Он вскинул руку, и дверь открылась, как и было положено: все, способное открываться, подчинялось воле Пастуха, или, вернее, воздействию блестящего металлического шарика, вживленного королем в его руку. В доме было темно, но не настолько, чтобы не разглядеть белые глаза лежащего в гамаке старика со свисающими, будто бескостными, ногами. Этому человеку показалось, будто в глазах Пастуха он прочел свою судьбу, но Пастух прошел мимо него на кухню.
Юная девушка, не старше пятнадцати, стояла перед буфетом, с силой давя на его дверцу. Однако Пастух лишь покачал головой, вскинул руку, и буфет отворился, хотя женщина продолжала попытки его закрыть. Внутри лежал лепечущий младенец, завернутый в одеяла из звуконепроницаемой ткани. Пастух улыбнулся. Его улыбка была доброй и прекрасной, и женщине захотелось умереть.
Пастух погладил ее по щеке, она вздохнула и негромко застонала. Он достал из мешка свой пастушеский посох, приложил маленький диск к ее виску, и она улыбнулась. Глаза ее были мертвы, но губы шевельнулись, обнажив зубы. Он уложил ее на пол, бережно расстегнул блузку и достал из мешка топор.

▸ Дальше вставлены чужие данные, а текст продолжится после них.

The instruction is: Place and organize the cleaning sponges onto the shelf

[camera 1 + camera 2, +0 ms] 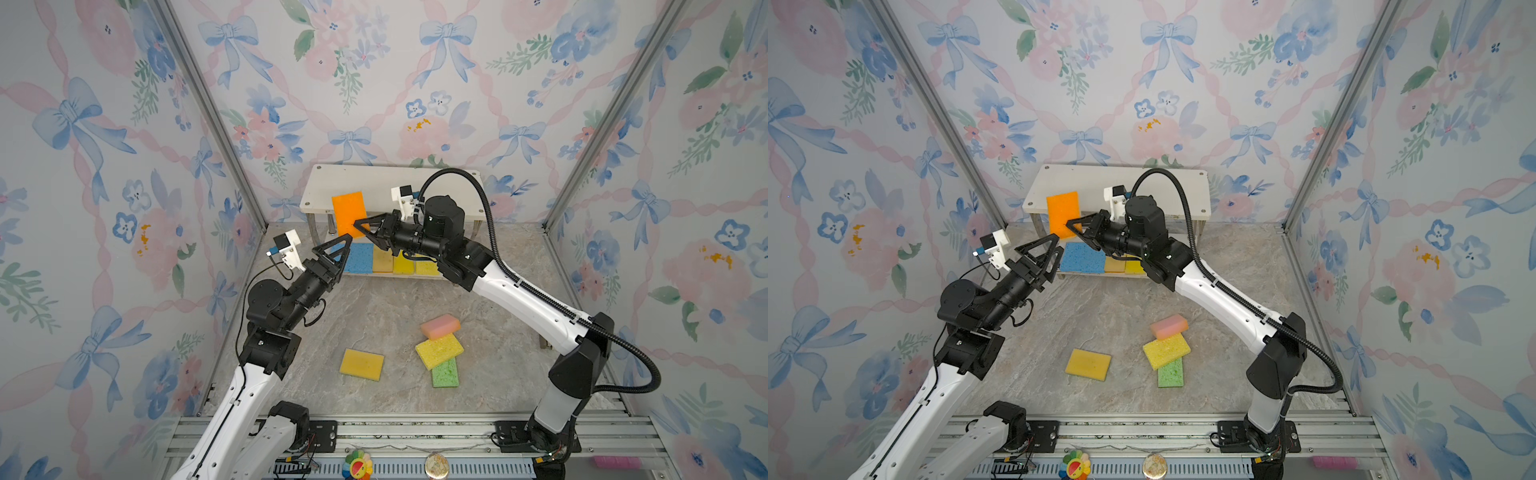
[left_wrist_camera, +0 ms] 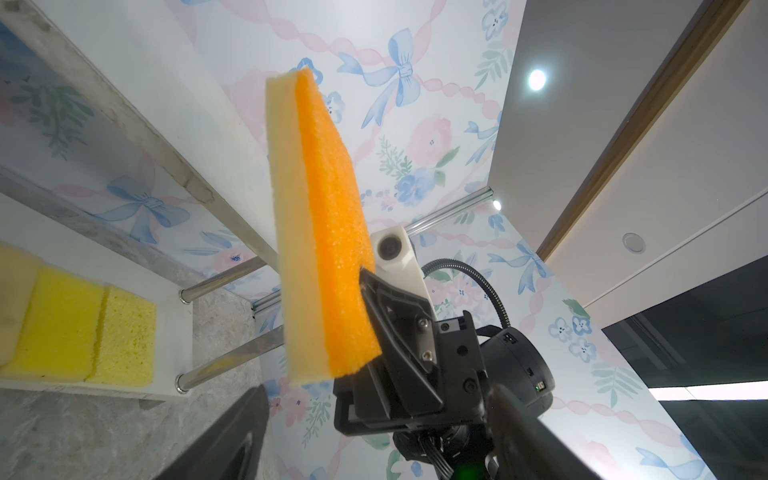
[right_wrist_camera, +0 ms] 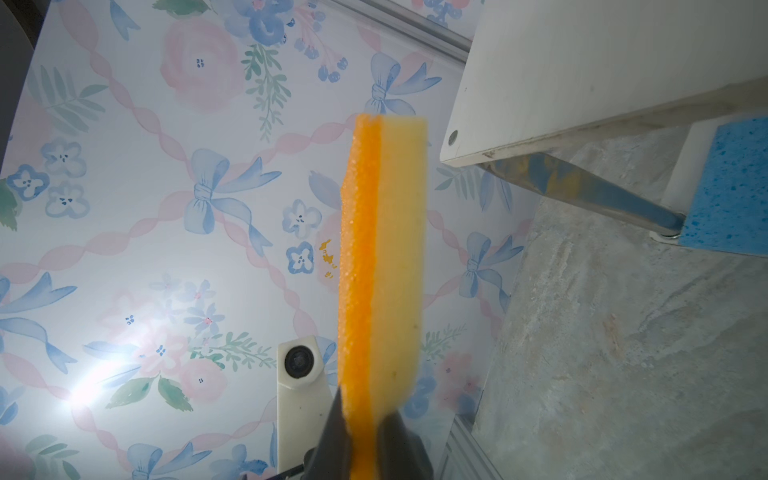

Провел пальцем по длинному, узкому цилиндру, на конце орудия вспыхнул крошечный огонек. Пастух прикоснулся мерцающим кончиком топора к нижней части одной из ее грудей и описан им широкий круг. Топор провел на коже тонкую красную линию. Пастух ухватился за грудь, и она осталась у него в руке. Отложив добычу в сторону, он провел рукой по топору, и свет стал тускло-голубым. Пастух провел топором над алой раной, кровь загустела, высохла, рана начала заживать.